Task statement
Once the images are set aside, output the listing exactly as it stands.

*** Data extract ***

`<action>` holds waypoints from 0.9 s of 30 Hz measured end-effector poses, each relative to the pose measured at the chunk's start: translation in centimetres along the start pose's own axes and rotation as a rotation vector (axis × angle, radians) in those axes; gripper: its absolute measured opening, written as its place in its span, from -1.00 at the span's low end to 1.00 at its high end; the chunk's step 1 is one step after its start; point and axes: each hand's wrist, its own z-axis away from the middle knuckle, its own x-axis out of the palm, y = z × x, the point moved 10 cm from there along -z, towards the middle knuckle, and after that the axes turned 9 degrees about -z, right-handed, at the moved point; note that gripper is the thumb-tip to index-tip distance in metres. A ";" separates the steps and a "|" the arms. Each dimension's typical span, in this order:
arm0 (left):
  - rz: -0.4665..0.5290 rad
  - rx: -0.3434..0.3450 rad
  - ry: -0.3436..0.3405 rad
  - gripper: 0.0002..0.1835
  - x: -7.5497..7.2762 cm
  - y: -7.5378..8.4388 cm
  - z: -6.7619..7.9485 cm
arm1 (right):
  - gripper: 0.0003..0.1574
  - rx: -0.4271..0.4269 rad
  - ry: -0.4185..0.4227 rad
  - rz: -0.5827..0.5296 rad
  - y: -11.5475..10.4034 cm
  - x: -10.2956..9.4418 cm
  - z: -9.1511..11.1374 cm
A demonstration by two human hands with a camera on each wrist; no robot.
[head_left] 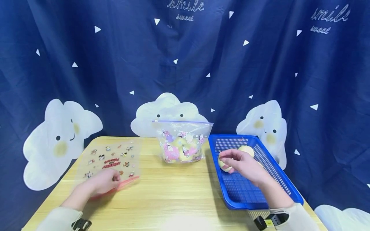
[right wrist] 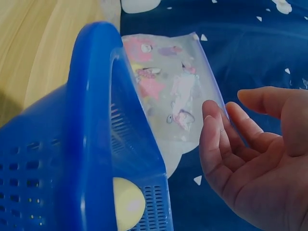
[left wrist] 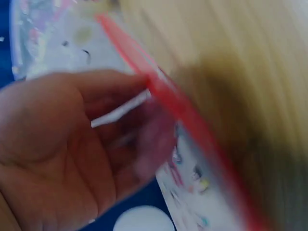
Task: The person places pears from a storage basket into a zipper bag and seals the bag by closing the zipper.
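Observation:
My left hand [head_left: 107, 181] pinches the red zip edge [left wrist: 166, 94] of a clear zip bag [head_left: 110, 157] with printed cartoon figures and red lettering. The bag lies on the left of the table, its red edge lifted toward me. Over the blue plastic basket [head_left: 215, 166] hovers my right hand [head_left: 241, 163], fingers loosely bent, with nothing held in them in the right wrist view [right wrist: 260, 149]. Pale yellow round fruits lie in the basket: one [head_left: 224, 166] partly behind the fingers, another [head_left: 247, 150] at the far end.
A second zip bag [head_left: 183, 141], with a purple zip and pink prints, stands upright at the back middle, round yellowish fruit inside. Wooden tabletop [head_left: 173, 189] lies between bags and basket. A dark blue curtain [head_left: 185, 73] with white clouds hangs behind the table.

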 end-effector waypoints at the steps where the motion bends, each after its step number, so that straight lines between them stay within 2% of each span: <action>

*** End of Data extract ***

Written response
`<action>` holds waypoints from 0.9 s of 30 Hz measured end-effector poses, each relative to the pose measured at the chunk's start: translation in centimetres along the start pose's own axes and rotation as a rotation vector (axis × angle, radians) in those axes; gripper: its absolute measured opening, written as its place in its span, from -1.00 at the span's low end to 1.00 at its high end; the chunk's step 1 is one step after its start; point and axes: each hand's wrist, its own z-axis away from the middle knuckle, its own x-axis out of the palm, y = z × x, the point moved 10 cm from there along -z, towards the middle knuckle, and after that the axes turned 9 degrees about -z, right-handed, at the moved point; note that gripper is the thumb-tip to index-tip distance in metres. A ";" separates the steps and a "|" the arms. Each dimension's typical span, in this order:
arm0 (left):
  - rz: -0.4665..0.5290 rad
  - rx: -0.3434..0.3450 rad
  - ry: -0.3436..0.3405 rad
  - gripper: 0.0002..0.1835
  - x: -7.5497..7.2762 cm
  - y: -7.5378..8.4388 cm
  - z: -6.7619..7.9485 cm
arm1 (right):
  - gripper: 0.0003..0.1574
  - rx: -0.4271..0.4269 rad
  - ry: -0.4185..0.4227 rad
  - rz: -0.5827..0.5296 rad
  - y: -11.5475..10.4034 cm
  - x: -10.2956..9.4418 cm
  - z: -9.1511..11.1374 cm
A demonstration by two human hands with a camera on each wrist; no robot.
[head_left] 
[right wrist] 
[left wrist] 
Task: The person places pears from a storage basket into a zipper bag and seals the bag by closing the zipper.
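Observation:
My left hand [head_left: 107, 181] pinches the red zip edge [left wrist: 166, 94] of a clear zip bag [head_left: 110, 157] with printed cartoon figures and red lettering. The bag lies on the left of the table, its red edge lifted toward me. Over the blue plastic basket [head_left: 215, 166] hovers my right hand [head_left: 241, 163], fingers loosely bent, with nothing held in them in the right wrist view [right wrist: 260, 149]. Pale yellow round fruits lie in the basket: one [head_left: 224, 166] partly behind the fingers, another [head_left: 247, 150] at the far end.
A second zip bag [head_left: 183, 141], with a purple zip and pink prints, stands upright at the back middle, round yellowish fruit inside. Wooden tabletop [head_left: 173, 189] lies between bags and basket. A dark blue curtain [head_left: 185, 73] with white clouds hangs behind the table.
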
 end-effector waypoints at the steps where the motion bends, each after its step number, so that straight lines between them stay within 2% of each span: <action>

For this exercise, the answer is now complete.